La puta diabla (Mansalva, 2013, reeditada por Emecé en 2016), primera y hasta ahora última novela del compositor y músico rosarino Fito Páez, empieza con algo así como una amenaza. Tras festejar a puro reviente el estreno de una película dirigida por él mismo, la estrella de rock Félix Ure se despierta con resaca y abre los periódicos de la mañana. "El diario que siempre lo había hostigado volvía a por él. Firmaba Susan Ostergarken". La reseña ficticia que sigue se parece bastante al linchamiento mediático de que fue objeto Vidas privadas (2001), el primer largometraje de Fito, cuando se presentó en el Festival de San Sebastián. "Yarará mal cogida", refunfuña el director. "¿La leíste hoy a la Ostergarken? ¡Qué fea! Debe estar caliente con usted", le escribe una mujer llamada Lala. El exabrupto injurioso y el sarcasmo misógino son sólo el comienzo de una escalada de violencia contra la crítica cinematográfica, a quien muchas páginas después Félix secuestrará con la ayuda de unos inverosímiles secuaces, formando una especie de patota de Feced que se dedicará a vejarla y humillarla, en pasajes cuya prosa chorrea un odio fuera de control.
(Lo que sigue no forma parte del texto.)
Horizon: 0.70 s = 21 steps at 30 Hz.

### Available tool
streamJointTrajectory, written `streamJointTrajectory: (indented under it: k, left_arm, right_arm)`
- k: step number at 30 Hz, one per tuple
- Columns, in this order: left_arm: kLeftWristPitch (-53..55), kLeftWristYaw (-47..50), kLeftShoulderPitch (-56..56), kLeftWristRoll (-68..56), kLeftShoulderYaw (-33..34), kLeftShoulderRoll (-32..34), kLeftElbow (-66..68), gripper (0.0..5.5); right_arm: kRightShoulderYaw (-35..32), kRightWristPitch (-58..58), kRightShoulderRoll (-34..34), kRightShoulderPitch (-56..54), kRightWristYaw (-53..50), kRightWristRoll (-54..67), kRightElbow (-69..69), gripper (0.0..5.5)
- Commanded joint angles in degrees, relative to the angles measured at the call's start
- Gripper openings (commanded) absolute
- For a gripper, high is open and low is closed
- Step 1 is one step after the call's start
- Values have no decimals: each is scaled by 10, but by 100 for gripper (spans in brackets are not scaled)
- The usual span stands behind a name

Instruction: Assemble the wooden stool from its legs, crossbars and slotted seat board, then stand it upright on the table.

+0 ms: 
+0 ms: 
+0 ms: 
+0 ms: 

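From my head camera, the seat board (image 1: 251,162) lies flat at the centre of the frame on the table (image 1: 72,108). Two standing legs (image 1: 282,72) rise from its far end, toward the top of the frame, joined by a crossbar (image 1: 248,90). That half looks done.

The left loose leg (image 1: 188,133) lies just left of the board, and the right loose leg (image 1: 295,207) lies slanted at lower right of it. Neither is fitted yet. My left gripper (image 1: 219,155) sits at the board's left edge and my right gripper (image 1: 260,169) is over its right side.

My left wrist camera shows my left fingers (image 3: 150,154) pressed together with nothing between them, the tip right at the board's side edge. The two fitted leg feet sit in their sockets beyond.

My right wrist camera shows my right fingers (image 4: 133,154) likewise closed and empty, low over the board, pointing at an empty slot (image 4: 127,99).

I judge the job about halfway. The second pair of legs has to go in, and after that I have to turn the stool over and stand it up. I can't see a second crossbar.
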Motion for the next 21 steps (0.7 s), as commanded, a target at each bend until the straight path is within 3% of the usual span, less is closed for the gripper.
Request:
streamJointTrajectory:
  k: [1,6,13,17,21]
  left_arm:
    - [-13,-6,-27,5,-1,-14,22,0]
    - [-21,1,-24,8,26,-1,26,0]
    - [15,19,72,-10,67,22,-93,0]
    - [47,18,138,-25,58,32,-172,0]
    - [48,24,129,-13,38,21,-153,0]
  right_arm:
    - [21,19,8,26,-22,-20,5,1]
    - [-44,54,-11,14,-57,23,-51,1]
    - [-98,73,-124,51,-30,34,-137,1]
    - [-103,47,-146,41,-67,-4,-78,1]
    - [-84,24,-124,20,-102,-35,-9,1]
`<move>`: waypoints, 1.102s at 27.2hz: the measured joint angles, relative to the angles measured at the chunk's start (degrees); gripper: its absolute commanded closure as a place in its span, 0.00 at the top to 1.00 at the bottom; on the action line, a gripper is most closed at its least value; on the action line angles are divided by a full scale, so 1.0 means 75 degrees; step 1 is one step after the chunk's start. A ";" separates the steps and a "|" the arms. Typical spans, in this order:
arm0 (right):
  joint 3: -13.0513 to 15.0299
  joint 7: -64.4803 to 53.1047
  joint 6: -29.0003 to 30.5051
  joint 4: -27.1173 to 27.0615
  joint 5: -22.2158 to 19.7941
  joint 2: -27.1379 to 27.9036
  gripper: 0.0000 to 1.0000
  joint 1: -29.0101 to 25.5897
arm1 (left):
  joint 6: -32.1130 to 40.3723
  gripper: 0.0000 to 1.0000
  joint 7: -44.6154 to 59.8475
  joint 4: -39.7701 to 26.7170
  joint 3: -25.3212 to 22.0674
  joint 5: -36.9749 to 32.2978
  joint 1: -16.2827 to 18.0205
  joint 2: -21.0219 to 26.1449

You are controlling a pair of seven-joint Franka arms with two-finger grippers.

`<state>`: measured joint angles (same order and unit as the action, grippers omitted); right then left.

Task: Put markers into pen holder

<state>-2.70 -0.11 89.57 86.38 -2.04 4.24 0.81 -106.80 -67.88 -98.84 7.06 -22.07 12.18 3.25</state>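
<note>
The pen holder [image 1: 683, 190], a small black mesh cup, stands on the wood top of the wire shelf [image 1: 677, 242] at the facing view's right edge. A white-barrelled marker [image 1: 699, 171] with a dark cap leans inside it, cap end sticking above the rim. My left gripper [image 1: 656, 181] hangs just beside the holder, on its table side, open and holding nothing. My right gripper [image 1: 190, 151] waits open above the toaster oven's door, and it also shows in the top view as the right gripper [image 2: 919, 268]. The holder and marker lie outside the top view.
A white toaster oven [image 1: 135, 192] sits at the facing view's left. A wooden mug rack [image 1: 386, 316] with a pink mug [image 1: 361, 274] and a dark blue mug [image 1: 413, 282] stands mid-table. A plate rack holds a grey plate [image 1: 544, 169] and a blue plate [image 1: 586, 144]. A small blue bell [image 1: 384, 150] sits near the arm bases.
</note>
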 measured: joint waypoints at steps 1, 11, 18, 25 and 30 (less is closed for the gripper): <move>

"Hoy terminaste escribiendo para la gilada con plata y la patria ganadera", le dirá a la Ostergarken, seudónimo de Bea Verga, personaje ficcional que indudablemente representa a Beatriz Sarlo, a quien Félix reprocha arrogarse el derecho a escribir lo que quiera sobre su obra, "a la inglesa". "¡Pero qué petulancia más inmunda! ¿Desde cuándo las personas somos todas iguales?", le grita en la cara a la crítica.
La encerrona moral en que pone Páez a cualquier laburante de los medios que intente reseñar su novela es casi imposible de remontar. Si uno habla mal del libro, queda políticamente del lado de los malos. Si habla bien, traiciona la propia integridad ética ya que se trata de una obra, por decirlo suavemente, algo despareja. Habrá que salvar la situación advirtiendo a los lectores que esta mesura fue obtenida bajo esa presión del autor, y rescatando lo que la novela tiene de bueno y que la conecta con el universo de las letras de sus canciones, que hicieron época.
En este sentido, el tramo que comienza con la caída de Félix al abismo y su rescate en el Parque Lezama por una perra que se llama como la madre del autor, en un submundo presidido por un personaje femenino marginal que es pura grandeza, resulta de una profundidad literaria sólo engrandecida por el hecho de que el protagonista, herido profundamente en la cara, se ve obligado a callarse para evitar que se le salten los puntos de la sutura. Esa caída que al mismo tiempo funciona como redención es narrada en un estilo tan personal como creíble, y que recuerda no sólo al John Cheever de Falconer sino además a aquel clásico de fogón del Fito de los '80 que es casi un cuento: "El loco de la calesita". Aquí el músico y escritor vuelve a pintar ese mismo universo de excluidos sociales llenos de nobleza, con un lenguaje coloquial naturalista que les otorga firme carnadura.
Cuando Félix deja de ser "El Mudo", lo logrado trastabilla. Al reencuentro con su mundo habitual le siguen la venganza mencionada y un gran final de videoclip a toda orgía; por suerte, en las últimas líneas hace una nueva aparición esa especie de loba romana del parque.
También se disfruta la prosa poética en los tramos epistolares de una historia de amor intermitente. Hay una escena sexual bastante eficaz, lo cual es más de lo que pueda decirse de muchos consagrados.